A&E targets ‘threatened by bed cuts’
Progress on meeting the four-hour waiting target for A&E departments is “unsustainable” in the face of NHS bed cuts, doctors leaders have warned today.
The British Medical Association (BMA) said a lack of available inpatient beds was still delaying the transfer of patients out of emergency departments.
Ministers have argued that the reduction in bed places in the NHS is a sign of improving care, as patients have to stay overnight less often and are treated more quickly, and this has been backed up by studies by think tank the IPPR and the Healthcare Commission.
But today the BMA published details of a survey of A&E medical staff showing that 87 per cent believe a shortage of hospital beds is making it difficult to continue meeting the target to treat 98 per cent of emergency patients within four hours.
“Working towards the four-hour target on A&E waiting times has been a fantastic achievement,” said Don MacKechnie, chairman of the BMA’s emergency medicine committee.
“It has proved good news for patients and the extremely long waits seen in the last decade are now very rare.
“However respondents tell us that despite this success, the level of performance in many departments is proving unsustainable and these departments are finding it difficult to cope on a daily basis.”
Shadow health secretary Andrew Lansley claimed more than 8,000 beds had been cut in the past 21 months, saying: “Labour seem more interested in shutting A&E departments instead of managing demand more effectively.”
He noted plans to shut many local health services in favour of a shift to specialist care, saying: “Local hospitals under threat of closure can’t be expected to interpret targets imposed on them from the government.”
Liberal Democrat health spokesman Norman Lamb added: “The government cannot persist with the ludicrous claim that reducing beds does not damage patient care.”

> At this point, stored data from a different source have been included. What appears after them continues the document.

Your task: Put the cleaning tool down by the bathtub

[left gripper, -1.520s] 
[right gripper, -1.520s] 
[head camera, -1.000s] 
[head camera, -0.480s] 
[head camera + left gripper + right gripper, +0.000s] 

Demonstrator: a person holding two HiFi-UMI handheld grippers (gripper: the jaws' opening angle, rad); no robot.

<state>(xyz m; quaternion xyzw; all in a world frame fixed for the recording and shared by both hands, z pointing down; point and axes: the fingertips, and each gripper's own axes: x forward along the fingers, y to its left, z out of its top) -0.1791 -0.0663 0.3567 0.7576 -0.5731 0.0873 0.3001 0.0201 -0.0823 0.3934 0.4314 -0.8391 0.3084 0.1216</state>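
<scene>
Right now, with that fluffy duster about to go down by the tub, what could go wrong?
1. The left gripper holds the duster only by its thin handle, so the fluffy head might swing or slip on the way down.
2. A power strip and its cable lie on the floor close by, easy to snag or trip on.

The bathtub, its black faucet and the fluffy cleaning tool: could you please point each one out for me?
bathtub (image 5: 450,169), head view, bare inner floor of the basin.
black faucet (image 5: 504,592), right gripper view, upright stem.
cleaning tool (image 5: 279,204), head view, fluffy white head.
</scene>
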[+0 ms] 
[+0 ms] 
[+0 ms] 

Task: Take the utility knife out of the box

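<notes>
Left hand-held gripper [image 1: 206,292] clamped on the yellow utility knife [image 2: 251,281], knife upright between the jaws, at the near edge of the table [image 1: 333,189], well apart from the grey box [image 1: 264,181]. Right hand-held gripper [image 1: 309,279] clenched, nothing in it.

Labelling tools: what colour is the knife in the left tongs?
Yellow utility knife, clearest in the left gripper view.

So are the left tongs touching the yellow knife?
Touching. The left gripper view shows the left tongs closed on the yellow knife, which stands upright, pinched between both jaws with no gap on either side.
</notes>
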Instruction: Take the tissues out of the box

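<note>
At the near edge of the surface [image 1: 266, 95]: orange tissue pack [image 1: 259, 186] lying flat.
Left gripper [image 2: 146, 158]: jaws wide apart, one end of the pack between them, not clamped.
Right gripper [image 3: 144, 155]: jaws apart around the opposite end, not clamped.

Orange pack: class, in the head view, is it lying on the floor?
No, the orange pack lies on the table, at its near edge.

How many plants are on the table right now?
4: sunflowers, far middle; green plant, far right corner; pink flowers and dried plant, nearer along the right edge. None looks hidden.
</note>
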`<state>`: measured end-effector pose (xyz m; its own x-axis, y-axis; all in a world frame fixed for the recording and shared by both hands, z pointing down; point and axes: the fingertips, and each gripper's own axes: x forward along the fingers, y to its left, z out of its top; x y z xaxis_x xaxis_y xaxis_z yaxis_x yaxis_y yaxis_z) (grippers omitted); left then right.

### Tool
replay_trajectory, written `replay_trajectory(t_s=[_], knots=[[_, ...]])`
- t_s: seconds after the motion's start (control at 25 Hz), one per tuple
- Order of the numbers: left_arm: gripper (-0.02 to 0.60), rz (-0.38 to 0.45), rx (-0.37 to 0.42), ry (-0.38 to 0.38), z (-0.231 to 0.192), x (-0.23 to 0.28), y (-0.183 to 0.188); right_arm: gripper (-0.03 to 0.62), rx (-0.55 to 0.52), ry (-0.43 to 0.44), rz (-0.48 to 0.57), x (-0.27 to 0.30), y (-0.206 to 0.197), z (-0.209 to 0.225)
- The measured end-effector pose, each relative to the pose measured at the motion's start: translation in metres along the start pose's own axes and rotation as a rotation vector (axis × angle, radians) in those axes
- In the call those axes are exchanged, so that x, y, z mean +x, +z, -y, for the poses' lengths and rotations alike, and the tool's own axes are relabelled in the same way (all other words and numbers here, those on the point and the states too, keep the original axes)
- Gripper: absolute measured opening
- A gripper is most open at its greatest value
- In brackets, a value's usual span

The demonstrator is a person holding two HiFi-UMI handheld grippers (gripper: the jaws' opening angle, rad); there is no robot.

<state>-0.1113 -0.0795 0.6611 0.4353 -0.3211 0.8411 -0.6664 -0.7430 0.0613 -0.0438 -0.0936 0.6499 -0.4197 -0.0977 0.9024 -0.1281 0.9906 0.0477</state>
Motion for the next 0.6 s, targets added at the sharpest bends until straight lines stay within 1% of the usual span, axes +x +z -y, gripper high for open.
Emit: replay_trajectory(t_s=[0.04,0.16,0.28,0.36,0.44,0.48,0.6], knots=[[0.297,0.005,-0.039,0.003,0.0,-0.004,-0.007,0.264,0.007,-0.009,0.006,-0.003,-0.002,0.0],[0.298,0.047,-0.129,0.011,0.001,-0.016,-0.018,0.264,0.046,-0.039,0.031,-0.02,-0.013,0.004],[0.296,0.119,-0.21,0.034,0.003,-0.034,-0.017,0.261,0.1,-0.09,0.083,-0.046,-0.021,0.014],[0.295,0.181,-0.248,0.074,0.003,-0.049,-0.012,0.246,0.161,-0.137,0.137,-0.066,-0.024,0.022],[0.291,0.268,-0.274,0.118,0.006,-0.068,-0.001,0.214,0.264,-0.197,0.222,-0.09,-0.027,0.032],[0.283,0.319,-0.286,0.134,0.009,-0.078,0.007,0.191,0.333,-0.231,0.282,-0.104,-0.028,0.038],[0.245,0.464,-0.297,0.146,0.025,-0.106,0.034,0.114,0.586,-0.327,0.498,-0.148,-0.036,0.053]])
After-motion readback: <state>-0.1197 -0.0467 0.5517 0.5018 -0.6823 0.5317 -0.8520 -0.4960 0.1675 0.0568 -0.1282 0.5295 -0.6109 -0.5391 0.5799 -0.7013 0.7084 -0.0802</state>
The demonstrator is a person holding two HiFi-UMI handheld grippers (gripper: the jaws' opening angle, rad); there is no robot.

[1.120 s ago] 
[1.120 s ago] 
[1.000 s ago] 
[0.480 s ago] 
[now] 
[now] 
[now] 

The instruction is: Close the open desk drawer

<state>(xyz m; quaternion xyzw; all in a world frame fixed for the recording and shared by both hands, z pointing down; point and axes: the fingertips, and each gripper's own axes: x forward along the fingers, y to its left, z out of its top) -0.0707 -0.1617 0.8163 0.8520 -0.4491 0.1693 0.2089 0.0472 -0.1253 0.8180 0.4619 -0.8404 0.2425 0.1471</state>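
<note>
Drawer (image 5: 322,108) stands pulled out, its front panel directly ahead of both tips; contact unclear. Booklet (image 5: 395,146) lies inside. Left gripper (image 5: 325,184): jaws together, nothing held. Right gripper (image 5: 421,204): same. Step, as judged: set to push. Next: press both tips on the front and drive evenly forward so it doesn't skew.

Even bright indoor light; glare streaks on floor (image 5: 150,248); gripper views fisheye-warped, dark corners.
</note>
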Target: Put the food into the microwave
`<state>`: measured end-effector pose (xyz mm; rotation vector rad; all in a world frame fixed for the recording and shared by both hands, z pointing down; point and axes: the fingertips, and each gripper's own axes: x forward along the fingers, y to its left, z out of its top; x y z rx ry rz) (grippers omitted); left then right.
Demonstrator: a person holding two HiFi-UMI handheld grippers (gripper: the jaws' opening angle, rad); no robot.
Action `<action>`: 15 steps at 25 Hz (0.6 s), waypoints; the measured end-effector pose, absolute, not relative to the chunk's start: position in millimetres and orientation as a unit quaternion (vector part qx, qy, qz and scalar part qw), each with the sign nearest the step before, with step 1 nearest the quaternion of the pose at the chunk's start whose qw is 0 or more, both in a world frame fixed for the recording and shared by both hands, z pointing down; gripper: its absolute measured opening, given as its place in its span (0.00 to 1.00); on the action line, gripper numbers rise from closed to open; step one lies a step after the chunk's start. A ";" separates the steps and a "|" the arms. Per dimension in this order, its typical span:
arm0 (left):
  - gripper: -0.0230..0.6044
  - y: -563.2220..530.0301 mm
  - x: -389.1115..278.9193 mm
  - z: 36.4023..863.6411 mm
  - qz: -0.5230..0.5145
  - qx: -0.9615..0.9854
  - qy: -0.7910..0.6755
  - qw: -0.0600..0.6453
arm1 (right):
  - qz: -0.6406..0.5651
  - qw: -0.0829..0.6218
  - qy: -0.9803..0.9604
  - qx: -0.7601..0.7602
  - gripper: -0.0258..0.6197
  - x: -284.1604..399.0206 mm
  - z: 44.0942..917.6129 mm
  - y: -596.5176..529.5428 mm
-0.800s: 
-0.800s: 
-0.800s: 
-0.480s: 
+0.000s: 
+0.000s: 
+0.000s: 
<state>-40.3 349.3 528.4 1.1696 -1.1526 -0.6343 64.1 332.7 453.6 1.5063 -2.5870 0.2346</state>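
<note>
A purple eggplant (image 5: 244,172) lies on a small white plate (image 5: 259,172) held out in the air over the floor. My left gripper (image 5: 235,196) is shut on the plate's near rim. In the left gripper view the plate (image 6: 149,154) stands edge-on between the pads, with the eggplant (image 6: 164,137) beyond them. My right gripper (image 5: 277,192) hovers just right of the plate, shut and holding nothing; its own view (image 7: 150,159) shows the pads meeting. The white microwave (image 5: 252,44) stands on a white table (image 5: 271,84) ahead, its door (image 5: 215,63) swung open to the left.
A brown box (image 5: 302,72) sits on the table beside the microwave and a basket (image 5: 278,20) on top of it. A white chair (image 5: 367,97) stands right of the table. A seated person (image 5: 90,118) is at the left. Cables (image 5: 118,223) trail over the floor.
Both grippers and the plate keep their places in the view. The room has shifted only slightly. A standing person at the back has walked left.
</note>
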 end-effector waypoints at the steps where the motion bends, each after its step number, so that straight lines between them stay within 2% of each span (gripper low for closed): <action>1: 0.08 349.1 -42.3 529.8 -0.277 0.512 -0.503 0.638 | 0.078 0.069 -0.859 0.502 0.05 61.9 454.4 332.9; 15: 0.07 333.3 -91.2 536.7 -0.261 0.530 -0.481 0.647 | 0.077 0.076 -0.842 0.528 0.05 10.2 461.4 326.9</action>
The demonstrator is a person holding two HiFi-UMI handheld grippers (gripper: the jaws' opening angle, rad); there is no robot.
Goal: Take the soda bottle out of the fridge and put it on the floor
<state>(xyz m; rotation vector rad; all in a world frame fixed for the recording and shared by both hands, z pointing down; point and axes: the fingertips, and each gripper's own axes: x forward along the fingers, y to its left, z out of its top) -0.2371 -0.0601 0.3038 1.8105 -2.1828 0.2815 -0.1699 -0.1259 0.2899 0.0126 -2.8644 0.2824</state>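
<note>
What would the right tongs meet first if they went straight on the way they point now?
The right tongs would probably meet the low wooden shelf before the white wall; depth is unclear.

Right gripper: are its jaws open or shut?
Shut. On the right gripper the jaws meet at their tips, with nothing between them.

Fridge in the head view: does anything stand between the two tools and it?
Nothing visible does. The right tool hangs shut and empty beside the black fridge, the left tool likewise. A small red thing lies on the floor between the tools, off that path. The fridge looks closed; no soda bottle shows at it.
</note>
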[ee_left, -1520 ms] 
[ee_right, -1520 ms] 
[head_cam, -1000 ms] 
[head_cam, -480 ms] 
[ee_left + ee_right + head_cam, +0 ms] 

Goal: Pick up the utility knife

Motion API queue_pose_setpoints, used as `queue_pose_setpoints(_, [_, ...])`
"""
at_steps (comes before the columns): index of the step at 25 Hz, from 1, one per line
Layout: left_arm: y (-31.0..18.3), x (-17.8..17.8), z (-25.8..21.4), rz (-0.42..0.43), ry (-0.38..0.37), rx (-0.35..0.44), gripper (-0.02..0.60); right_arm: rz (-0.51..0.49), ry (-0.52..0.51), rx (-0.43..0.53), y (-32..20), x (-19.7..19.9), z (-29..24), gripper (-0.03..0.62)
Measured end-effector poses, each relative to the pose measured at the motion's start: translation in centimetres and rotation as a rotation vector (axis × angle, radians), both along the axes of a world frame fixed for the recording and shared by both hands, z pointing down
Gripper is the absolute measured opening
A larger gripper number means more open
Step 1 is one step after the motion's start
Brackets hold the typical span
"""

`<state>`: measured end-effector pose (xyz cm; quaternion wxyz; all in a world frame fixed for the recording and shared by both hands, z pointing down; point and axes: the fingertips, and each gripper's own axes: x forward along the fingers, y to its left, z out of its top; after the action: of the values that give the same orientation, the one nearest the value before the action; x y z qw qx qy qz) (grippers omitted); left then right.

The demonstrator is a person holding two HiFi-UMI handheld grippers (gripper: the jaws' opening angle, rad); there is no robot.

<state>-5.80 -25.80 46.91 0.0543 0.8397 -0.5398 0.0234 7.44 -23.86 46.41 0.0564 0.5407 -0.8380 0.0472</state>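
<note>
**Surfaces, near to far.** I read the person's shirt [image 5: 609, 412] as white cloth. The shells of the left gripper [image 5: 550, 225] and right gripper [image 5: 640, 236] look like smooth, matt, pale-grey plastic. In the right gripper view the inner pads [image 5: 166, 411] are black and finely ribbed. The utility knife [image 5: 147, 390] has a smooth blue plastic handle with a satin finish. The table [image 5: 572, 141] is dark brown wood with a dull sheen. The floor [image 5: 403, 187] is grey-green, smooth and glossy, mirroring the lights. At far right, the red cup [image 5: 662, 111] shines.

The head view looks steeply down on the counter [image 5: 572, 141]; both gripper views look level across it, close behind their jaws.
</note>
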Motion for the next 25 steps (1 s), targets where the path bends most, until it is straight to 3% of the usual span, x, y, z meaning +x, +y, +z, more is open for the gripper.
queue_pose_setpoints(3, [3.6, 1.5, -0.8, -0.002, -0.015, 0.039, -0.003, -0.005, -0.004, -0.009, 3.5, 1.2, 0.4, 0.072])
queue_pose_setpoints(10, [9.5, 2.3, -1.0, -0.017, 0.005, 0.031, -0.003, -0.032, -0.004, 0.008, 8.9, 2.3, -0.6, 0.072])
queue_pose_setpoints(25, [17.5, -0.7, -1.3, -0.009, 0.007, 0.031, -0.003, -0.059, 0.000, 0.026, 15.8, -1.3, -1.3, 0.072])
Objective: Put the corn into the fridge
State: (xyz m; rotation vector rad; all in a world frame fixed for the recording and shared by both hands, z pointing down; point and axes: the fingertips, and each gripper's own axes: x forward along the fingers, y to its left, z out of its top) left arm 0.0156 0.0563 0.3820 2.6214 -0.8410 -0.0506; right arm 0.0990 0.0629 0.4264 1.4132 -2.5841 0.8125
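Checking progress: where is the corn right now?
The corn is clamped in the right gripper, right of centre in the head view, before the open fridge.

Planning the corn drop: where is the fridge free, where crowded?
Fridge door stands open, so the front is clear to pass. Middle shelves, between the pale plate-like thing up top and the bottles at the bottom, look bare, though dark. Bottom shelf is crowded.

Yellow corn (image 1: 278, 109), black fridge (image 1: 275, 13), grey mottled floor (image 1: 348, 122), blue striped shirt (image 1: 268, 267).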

He added: “The combination of the government’s obsession with targets and crippling NHS deficits is damaging patient care and demoralising the dedicated professionals working in the NHS.”
A Department of Health spokesman today defended the reduction in hospital beds, saying that advances in medical technology and shorter stays for routine operations meant fewer were needed. He denied the cuts were driven by financial pressures.
“But where the NHS needs more beds, there are more beds. For example, there are hundreds more critical care beds available than there were in 1999,” he said.